All I can say is, don't let the worry stomp all over your happiness. I keep on telling myself that it's not actually a crime to feel optimistic about this kid, and I hate that I have to feel like it's somehow a copout for me to feel good about this once in a while, instead of my standard-gripped-with-worry-and-uncertainty schtick. If you can, maybe you can drag yourself out of that trap, too.

Date: 2007-02-23 01:29 pm (UTC)
From: [identity profile] judecorp.livejournal.com
I know that worrying does nothing to actually change the outcome of anything... but I also know that being aware of your body can certainly help if something comes up. I'm not saying spend every moment analyzing every bodily function, but I would hope that most people have a general understanding of their body and know what things usually feel like. It's when things feel "weird" or "not right" that people need to trust their instincts.
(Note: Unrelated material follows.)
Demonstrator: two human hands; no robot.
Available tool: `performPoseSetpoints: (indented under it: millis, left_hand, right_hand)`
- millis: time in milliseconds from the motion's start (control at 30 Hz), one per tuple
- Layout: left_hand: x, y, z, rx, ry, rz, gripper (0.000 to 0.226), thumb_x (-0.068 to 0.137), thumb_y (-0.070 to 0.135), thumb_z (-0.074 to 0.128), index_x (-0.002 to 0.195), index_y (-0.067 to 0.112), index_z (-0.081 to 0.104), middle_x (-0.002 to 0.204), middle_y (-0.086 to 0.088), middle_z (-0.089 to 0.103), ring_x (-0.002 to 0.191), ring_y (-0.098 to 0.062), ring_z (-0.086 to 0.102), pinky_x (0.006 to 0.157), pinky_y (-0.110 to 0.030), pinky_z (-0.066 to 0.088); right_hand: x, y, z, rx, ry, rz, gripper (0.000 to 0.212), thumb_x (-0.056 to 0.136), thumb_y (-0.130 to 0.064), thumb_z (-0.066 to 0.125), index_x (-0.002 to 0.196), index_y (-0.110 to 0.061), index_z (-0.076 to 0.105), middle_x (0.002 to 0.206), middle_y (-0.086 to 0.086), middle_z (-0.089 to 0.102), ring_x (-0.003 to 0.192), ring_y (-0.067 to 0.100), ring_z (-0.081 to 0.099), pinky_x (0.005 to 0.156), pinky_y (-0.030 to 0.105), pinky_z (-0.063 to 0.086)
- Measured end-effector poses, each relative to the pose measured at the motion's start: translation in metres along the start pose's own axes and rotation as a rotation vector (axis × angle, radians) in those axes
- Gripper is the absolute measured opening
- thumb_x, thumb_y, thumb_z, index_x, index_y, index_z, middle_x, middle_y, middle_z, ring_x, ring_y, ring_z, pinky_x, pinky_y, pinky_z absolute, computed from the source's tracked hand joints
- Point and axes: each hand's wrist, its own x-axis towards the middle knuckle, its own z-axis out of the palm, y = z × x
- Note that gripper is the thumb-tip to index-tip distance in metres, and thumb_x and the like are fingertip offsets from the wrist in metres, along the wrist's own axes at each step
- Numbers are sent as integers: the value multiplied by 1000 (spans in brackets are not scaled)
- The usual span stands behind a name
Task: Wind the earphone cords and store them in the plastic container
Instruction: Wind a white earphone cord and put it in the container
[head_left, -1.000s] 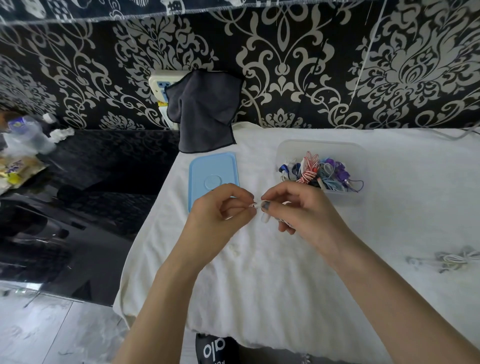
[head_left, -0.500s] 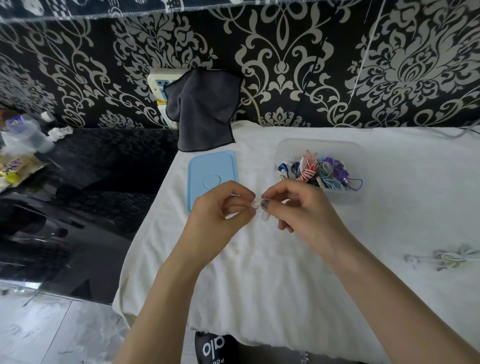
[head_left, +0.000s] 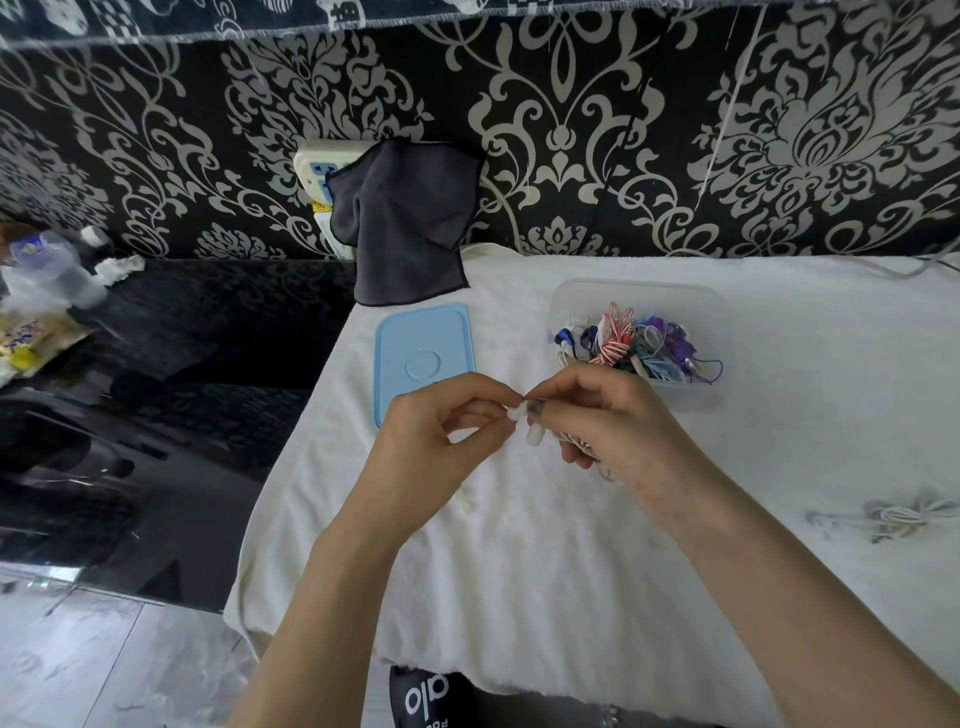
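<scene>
Both hands stay together above the cloth-covered bench (head_left: 519, 597): left hand (head_left: 441, 436) still pinches a white earbud (head_left: 513, 413), right hand (head_left: 597, 421) grips the wound white cord (head_left: 576, 441), barely shifted. Beyond, the plastic container (head_left: 691, 395) holds coloured earphones (head_left: 634, 345) beside its blue lid (head_left: 423, 356), unchanged.

The small white earbud set (head_left: 527, 428) is mostly hidden: only two pale tips show between the left hand (head_left: 441, 441) and right hand (head_left: 608, 431), and its cord runs under the right hand's curled fingers (head_left: 576, 452). At three o'clock, a pale cord bundle (head_left: 898, 514) is too blurred to tell its shape. The clear plastic container (head_left: 636, 296) has its near corner covered by the right hand. At six o'clock, a black bag with white lettering (head_left: 426, 699) is cut off by the edge.
</scene>
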Motion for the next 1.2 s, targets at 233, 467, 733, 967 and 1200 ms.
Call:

We are still very happy. That hasn't changed. With every passing day we become more and more invested. And that makes it just a little bit scarier. Losing a baby and finding out at 10w was hard. Losing a baby at 20w or more? Augh.

Date: 2007-02-25 02:45 am (UTC)
From: (Anonymous)
Hi Jude, I've never posted on your blog but I'm from the May boards and hear EXACTLY what you're saying!!! Just yesterday I saw someone's siggy list a child stillborn at 35 weeks and I was like "GAH!" and had to turn them off. I've become high-risk and limit myself to very innocuous-sounding posts, belly pics, and the Names forum. Everything else worries me too much and I'm already on bedrest due to hbp.

I try to remind myself that chances ARE, everything will be fine. I picture myself in a single-file line and being told to "go" w/o even being looked at. So many have before us.

Date: 2007-02-27 08:14 pm (UTC)
From: [identity profile] judecorp.livejournal.com
Ugh, that is awful. In your situation I would avoid all of those boards, too. Sometimes you just get sucked into it like a train wreck though!

I am holding out hope that you make it through no problem. (At 35 weeks, it was probably some sort of freak problem, right?) Both of us!